Left brain thinkers prefer to work with evidence and logic and will therefore make decisions based on fact and process.  They always think they’re right, after all their thinking is based on the evidence and data to hand. In contrast compare this to right brain thinkers who prefer intuition and making decisions on how they feel in the moment, on instinct or just on the concept of a great idea.  You can probably start to see why misunderstandings arise.

Then add into the mix behavioural preferences such as ‘Expressiveness’ where some people prefer to reflect before action, think internally and will appear quiet.
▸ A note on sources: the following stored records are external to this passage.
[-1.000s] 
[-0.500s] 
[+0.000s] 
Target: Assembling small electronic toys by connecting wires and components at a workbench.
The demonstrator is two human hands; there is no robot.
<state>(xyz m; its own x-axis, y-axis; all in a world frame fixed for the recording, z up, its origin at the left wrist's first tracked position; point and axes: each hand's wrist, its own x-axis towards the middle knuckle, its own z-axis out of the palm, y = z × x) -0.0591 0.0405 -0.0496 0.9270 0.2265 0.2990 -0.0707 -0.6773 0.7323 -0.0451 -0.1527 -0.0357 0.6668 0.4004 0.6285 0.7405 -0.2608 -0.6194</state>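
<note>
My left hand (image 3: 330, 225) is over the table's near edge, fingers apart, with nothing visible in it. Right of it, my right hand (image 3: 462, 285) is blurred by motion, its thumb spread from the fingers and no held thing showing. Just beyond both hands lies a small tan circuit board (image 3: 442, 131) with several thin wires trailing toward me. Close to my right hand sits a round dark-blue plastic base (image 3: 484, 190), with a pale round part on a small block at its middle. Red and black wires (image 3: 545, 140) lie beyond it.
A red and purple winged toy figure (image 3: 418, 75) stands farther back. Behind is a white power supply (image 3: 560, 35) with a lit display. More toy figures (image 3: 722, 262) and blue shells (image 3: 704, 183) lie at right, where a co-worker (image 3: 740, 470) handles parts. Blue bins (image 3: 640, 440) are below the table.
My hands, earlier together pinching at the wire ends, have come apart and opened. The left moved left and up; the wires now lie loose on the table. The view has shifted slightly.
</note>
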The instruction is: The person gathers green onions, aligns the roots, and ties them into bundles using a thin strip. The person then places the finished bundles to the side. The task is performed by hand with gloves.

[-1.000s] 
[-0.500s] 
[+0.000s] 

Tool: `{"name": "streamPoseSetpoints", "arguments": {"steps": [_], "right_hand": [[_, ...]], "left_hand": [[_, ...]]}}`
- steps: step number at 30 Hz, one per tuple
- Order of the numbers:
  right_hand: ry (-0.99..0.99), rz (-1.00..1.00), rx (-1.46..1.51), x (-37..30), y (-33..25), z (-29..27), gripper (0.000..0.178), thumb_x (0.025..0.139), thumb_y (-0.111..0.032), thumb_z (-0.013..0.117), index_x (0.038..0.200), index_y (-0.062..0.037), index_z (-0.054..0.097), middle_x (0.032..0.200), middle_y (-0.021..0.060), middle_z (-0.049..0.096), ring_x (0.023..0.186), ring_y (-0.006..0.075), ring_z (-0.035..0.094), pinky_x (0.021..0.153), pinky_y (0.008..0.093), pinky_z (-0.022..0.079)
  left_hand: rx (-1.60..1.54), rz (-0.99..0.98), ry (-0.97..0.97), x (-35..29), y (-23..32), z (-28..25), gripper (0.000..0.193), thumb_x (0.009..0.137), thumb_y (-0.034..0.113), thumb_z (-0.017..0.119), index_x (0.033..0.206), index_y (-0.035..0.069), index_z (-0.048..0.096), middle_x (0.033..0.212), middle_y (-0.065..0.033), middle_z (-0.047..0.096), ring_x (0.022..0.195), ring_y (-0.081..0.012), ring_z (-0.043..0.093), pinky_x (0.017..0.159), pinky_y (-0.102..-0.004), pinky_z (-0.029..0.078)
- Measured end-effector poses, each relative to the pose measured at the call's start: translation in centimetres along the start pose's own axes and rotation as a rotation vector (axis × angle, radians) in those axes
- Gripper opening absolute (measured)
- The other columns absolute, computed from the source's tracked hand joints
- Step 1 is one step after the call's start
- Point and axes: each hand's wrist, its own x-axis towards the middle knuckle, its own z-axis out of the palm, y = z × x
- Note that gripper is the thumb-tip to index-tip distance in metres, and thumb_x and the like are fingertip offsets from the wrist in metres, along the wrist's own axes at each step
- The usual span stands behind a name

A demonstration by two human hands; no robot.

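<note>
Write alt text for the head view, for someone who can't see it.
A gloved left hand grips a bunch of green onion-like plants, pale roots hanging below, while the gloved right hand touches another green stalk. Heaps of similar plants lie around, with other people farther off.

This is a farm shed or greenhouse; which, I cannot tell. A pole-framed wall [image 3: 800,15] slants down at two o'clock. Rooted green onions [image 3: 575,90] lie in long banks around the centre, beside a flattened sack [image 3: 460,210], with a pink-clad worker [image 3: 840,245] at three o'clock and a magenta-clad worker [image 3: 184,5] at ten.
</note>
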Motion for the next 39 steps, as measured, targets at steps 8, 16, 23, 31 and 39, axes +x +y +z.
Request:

Compare this to the opposite end of this spectrum where the behaviour will be gregarious, talkative, extravert, thinking out loud.  The quieter people wish the noisy ones would just zip it, and the gregarious types being uncomfortable with silence are frustrated with the quiet ones, wrongly, judging they have nothing to say!

How then do we go about working within a team that is able to debate and respectfully criticise ideas in a taking into account individual needs and deliver on team and organisational goals?

Instead of blaming the boss or other team members or even customers we should stop and ask, is the way I communicate and my behaviours part of the problem?

We need to be self-aware of our own communication preferences and understand the impact this has of how we’re perceived both positive and negative; to become adaptable and change our style of communicating and not automatically default to our preferences.